> [Instructions for the task]
Each record below gets repeated exactly, and pictures stay out of the copy.

[Data to examine]

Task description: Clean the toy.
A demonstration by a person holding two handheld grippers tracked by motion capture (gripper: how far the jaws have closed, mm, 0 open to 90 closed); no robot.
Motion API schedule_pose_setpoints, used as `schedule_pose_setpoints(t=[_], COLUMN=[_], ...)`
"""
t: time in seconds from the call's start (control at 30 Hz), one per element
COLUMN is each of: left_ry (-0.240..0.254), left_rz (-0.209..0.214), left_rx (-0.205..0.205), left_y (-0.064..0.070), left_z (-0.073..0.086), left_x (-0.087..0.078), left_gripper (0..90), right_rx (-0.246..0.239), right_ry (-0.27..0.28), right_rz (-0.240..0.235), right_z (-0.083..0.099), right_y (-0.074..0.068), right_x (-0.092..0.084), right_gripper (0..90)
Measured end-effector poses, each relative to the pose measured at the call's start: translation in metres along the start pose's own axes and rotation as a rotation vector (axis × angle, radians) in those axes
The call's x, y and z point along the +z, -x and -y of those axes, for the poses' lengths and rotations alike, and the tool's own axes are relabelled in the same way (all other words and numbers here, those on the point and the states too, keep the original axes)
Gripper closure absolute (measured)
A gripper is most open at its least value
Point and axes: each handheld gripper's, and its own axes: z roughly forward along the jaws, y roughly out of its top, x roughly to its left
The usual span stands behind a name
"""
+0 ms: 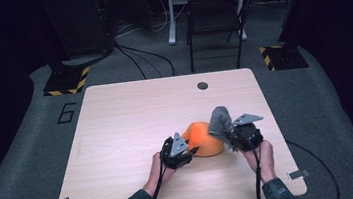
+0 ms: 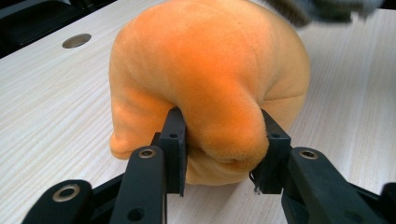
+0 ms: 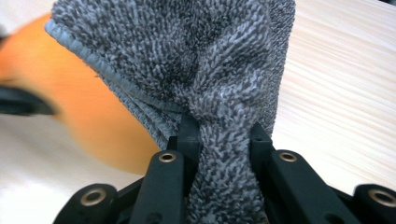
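Orange plush toy (image 1: 203, 139) lies pinched by left tool (image 1: 189, 152); right tool (image 1: 230, 136) holds grey cloth (image 1: 219, 118) upright.

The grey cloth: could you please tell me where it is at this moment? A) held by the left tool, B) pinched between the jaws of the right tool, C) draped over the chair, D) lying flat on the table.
B: the right gripper view shows the grey cloth bunched and squeezed between the jaws of the right tool, while the left tool is closed on the orange plush toy.
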Motion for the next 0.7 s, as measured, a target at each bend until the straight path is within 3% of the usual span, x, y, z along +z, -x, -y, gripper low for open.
schedule_pose_setpoints(t=[0.1,0.2,0.4,0.7], left_ry=[0.001,0.002,0.010,0.044], left_rz=[0.000,-0.002,-0.013,-0.026], left_rx=[0.002,0.003,0.016,0.008], left_y=[0.000,0.000,0.002,0.003], left_z=[0.000,0.000,0.001,0.003], left_x=[0.000,0.000,0.000,-0.001], left_gripper=[64.0,64.8,70.0,76.3], right_rx=[0.031,0.059,0.062,0.065], right_ry=[-0.014,-0.060,-0.112,-0.110], right_rz=[0.059,0.083,0.088,0.088], right_z=[0.009,0.018,0.026,0.026], right_y=[0.021,0.030,0.032,0.032], right_x=[-0.004,0.003,0.018,0.018], right_gripper=[74.3,74.3,74.2,74.2])
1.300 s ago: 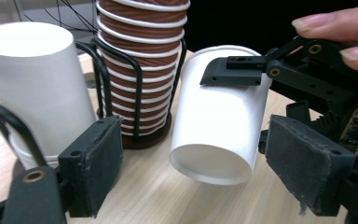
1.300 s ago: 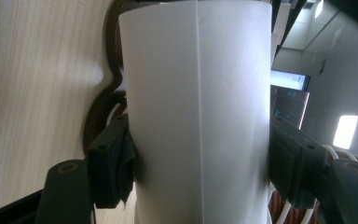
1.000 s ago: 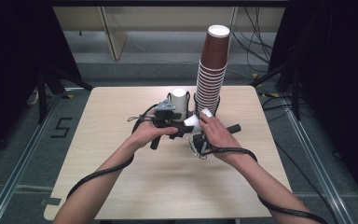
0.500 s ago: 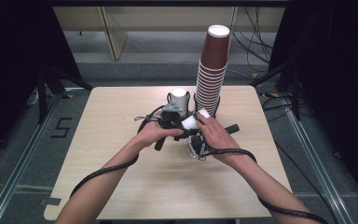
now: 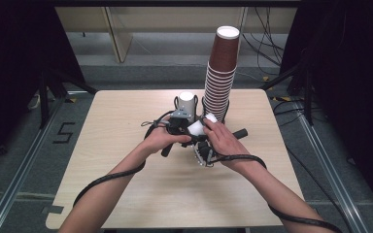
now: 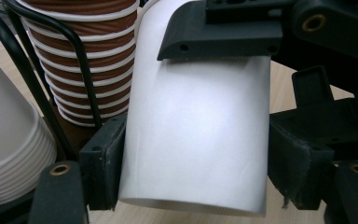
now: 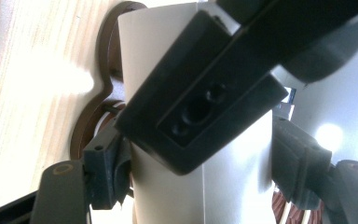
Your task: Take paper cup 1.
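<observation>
A white paper cup (image 5: 195,127) is held between both grippers at the middle of the table. In the left gripper view the cup (image 6: 196,140) stands between the two pads, and both press on its sides. The left gripper (image 6: 198,163) has just been closing on it. In the right gripper view the same cup (image 7: 168,196) sits between the right gripper's (image 7: 203,168) pads. Those jaws have just been opening a little, and the pads still touch the cup. Each gripper's jaw crosses the other's view.
A tall stack of brown cups (image 5: 221,77) stands in a black wire holder (image 6: 74,60) at the back of the table. A short stack of white cups (image 5: 186,101) stands next to it on the left. Both stacks are close behind the grippers.
Both hands stay together at the middle of the table. The left hand has edged slightly toward the cup; the right hand has kept still.
</observation>
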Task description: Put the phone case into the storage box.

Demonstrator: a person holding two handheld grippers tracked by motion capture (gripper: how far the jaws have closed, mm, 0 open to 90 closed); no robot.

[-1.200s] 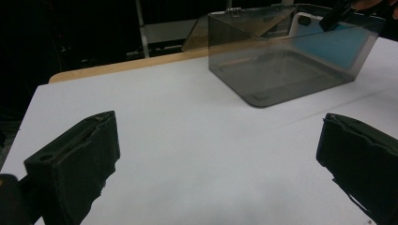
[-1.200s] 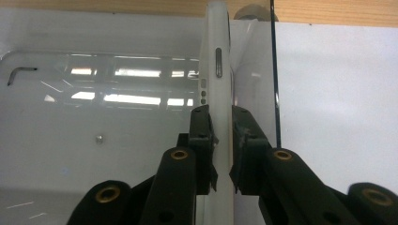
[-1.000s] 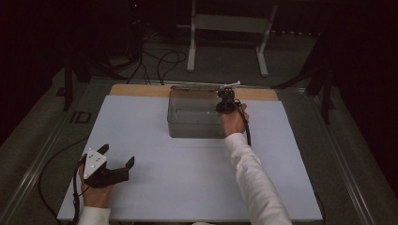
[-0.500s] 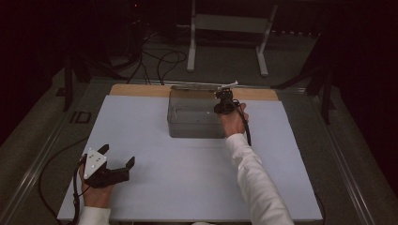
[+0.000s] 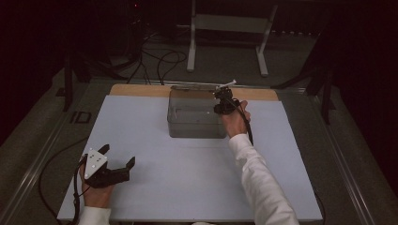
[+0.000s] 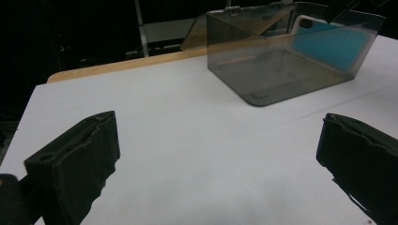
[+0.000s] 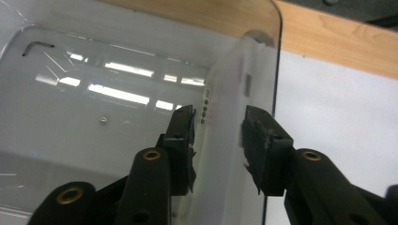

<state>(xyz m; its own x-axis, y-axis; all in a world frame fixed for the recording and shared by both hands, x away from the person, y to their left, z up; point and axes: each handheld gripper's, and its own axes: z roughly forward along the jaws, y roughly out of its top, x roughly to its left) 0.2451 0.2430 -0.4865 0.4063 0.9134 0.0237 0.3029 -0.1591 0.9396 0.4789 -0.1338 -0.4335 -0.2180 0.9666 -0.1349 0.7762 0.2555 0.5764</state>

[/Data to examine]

> [Answer section]
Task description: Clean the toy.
A demonstration by a person holding two handheld grippers tracked by motion capture (gripper: how far the jaws have closed, mm, 0 open to 90 closed); no robot.
Motion API schedule_pose_setpoints, used as `schedule_pose_setpoints(t=[_], COLUMN=[_], ...)`
"""
t: time in seconds from the call's start (control at 30 Hz), one per element
COLUMN is each of: left_ry (-0.240..0.254), left_rz (-0.209..0.214), left_rx (-0.205..0.205), left_y (-0.064..0.070), left_z (-0.073..0.086), left_x (-0.087..0.078), left_gripper (0..90), right_rx (-0.246..0.239), right_ry (-0.27..0.28), right_rz (-0.240..0.235), right_z (-0.083..0.099), right_y (-0.074..0.068), right_x (-0.092..0.084), right_gripper (0..90)
Measured end-effector poses, each relative to the pose measured at the call's start: translation in metres along the start pose's own axes and rotation as a rotation vector (axis × angle, radians) in those axes
The call's x, y and z point along the +z, -x and -y of those axes, for the poses' lengths and rotations alike, and the tool's own axes are relabelled in the same way (all other words and numbers here, those on the point and the states too, keep the original axes)
Gripper closure absolute (measured)
A gripper is most open at its least value
Point and axes: each handheld gripper's, and its own axes: z roughly forward along the jaws, y roughly out of its top, x roughly to its left
The usual span stands behind a name
"""
+0 ms: 
+0 ms: 
+0 ms: 
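Orange plush toy (image 1: 203, 139) lies pinched by left tool (image 1: 189, 152); right tool (image 1: 230, 136) holds grey cloth (image 1: 219, 118) upright.

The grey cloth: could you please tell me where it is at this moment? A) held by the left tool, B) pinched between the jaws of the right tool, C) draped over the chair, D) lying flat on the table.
B: the right gripper view shows the grey cloth bunched and squeezed between the jaws of the right tool, while the left tool is closed on the orange plush toy.
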Motion for the next 0.7 s, as measured, a target at each bend until the straight path is within 3% of the usual span, x, y, z along +z, -x, -y, gripper low for open.
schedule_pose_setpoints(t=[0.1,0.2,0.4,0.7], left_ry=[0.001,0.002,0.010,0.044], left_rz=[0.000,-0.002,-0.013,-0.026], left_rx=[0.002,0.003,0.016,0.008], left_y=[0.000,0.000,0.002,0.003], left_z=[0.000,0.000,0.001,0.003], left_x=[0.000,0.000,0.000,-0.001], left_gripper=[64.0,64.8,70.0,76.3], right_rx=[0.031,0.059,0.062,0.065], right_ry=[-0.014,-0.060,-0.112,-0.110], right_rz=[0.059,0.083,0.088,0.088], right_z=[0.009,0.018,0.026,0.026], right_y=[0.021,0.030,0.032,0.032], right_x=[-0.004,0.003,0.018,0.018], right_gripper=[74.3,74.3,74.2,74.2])
1.300 s ago: 
1.300 s ago: 
1.000 s ago: 
0.500 s ago: 
now: 
now: 
now: 
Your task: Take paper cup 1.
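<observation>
A white paper cup (image 5: 195,127) is held between both grippers at the middle of the table. In the left gripper view the cup (image 6: 196,140) stands between the two pads, and both press on its sides. The left gripper (image 6: 198,163) has just been closing on it. In the right gripper view the same cup (image 7: 168,196) sits between the right gripper's (image 7: 203,168) pads. Those jaws have just been opening a little, and the pads still touch the cup. Each gripper's jaw crosses the other's view.
A tall stack of brown cups (image 5: 221,77) stands in a black wire holder (image 6: 74,60) at the back of the table. A short stack of white cups (image 5: 186,101) stands next to it on the left. Both stacks are close behind the grippers.
Both hands stay together at the middle of the table. The left hand has edged slightly toward the cup; the right hand has kept still.
</observation>
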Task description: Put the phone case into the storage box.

Demonstrator: a person holding two handheld grippers tracked by motion capture (gripper: how far the jaws have closed, mm, 0 open to 90 closed); no robot.

[-1.200s] 
[-1.200s] 
[-1.000s] 
[-0.500s] 
[+0.000s] 
[+0.000s] 
[+0.000s] 

<state>(xyz m; its own x-axis, y-axis; all in a world frame fixed for the recording and shared by both hands, x away from the person, y to their left, z up; point and axes: each handheld gripper's, and its own axes: z roughly forward along the jaws, y roughly out of its top, x roughly to its left) 0.2451 0.2430 -0.4865 0.4063 0.9134 0.0237 0.3029 -0.1591 0.9396 0.4789 -0.1338 -0.4335 -0.2180 0.9666 -0.1349 0.7762 0.2555 0.5764</state>

That completes the answer, and no more is expected.